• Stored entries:
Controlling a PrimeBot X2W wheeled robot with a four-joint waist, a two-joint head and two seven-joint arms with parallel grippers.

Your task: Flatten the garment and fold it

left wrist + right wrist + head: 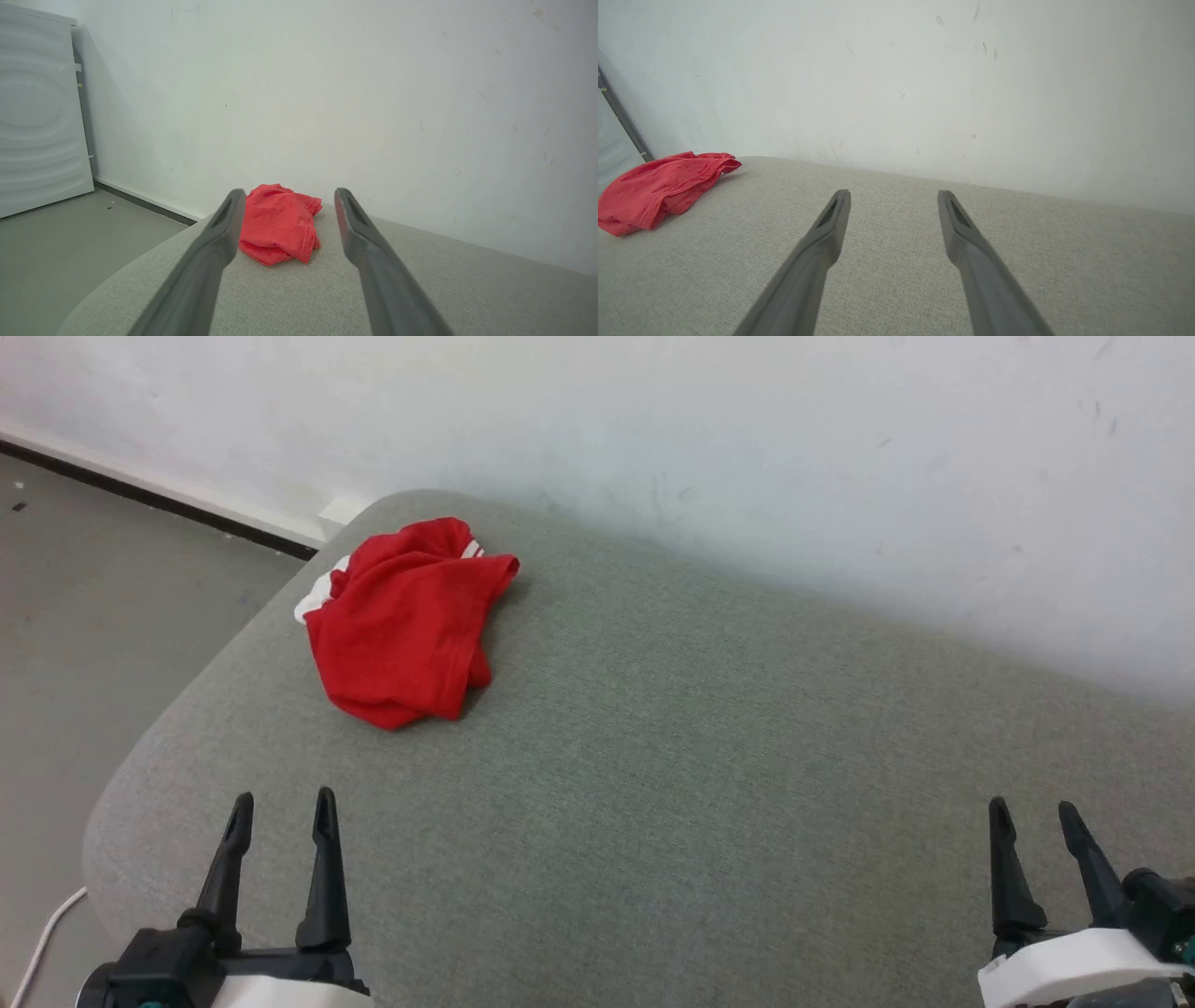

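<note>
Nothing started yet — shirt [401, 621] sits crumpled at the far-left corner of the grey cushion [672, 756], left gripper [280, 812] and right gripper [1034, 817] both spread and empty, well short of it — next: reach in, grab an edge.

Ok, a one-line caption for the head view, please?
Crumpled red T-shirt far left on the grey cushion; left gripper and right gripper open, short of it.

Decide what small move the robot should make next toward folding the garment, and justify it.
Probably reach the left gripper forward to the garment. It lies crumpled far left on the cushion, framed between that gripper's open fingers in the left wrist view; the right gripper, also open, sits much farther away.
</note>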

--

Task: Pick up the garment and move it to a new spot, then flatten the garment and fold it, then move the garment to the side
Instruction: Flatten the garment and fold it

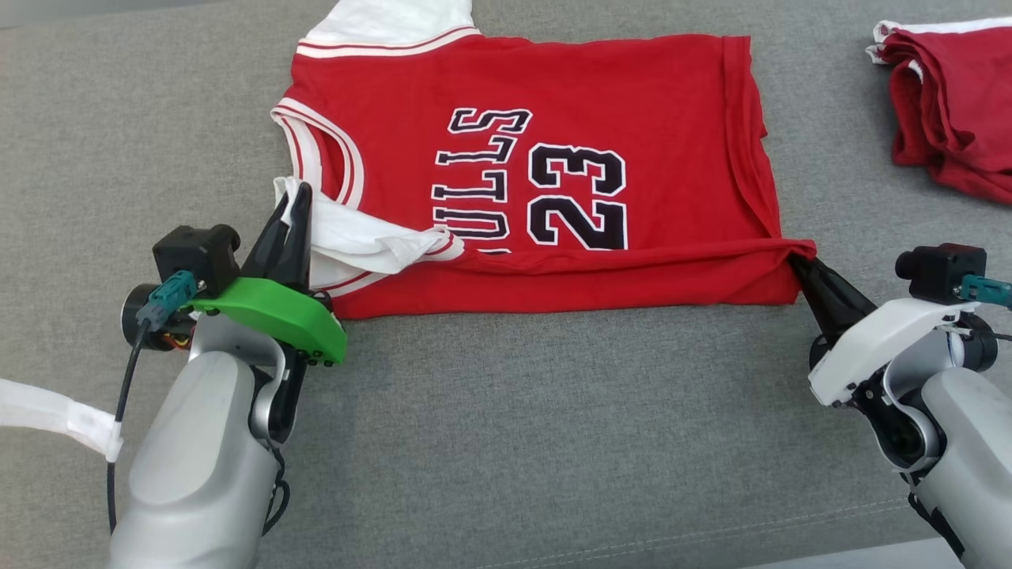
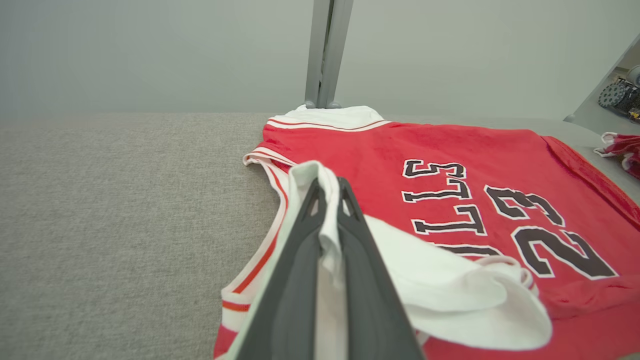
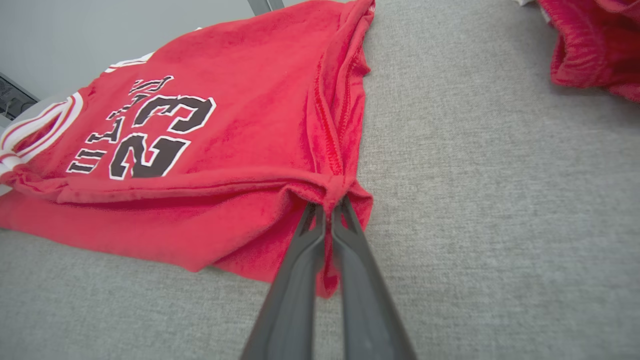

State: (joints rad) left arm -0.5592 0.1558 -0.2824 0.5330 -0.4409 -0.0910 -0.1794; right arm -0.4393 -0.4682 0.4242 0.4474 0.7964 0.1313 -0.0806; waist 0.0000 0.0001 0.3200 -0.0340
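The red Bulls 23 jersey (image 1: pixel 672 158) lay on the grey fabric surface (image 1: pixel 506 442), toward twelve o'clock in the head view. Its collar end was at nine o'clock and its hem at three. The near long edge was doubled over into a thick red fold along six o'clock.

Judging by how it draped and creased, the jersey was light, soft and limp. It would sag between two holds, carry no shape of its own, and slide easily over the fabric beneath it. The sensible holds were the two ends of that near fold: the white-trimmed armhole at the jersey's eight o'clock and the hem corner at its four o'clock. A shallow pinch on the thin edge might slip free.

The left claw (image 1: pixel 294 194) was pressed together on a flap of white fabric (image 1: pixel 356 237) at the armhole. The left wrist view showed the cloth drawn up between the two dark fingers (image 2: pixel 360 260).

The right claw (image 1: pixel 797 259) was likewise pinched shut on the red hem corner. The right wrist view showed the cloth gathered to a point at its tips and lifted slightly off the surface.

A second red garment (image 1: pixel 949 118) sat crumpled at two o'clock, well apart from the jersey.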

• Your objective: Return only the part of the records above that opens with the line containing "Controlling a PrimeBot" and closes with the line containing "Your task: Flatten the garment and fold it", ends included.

• Final answer:
Controlling a PrimeBot X2W wheeled robot with a four-joint waist, a two-joint head and two seven-joint arms with parallel grippers.

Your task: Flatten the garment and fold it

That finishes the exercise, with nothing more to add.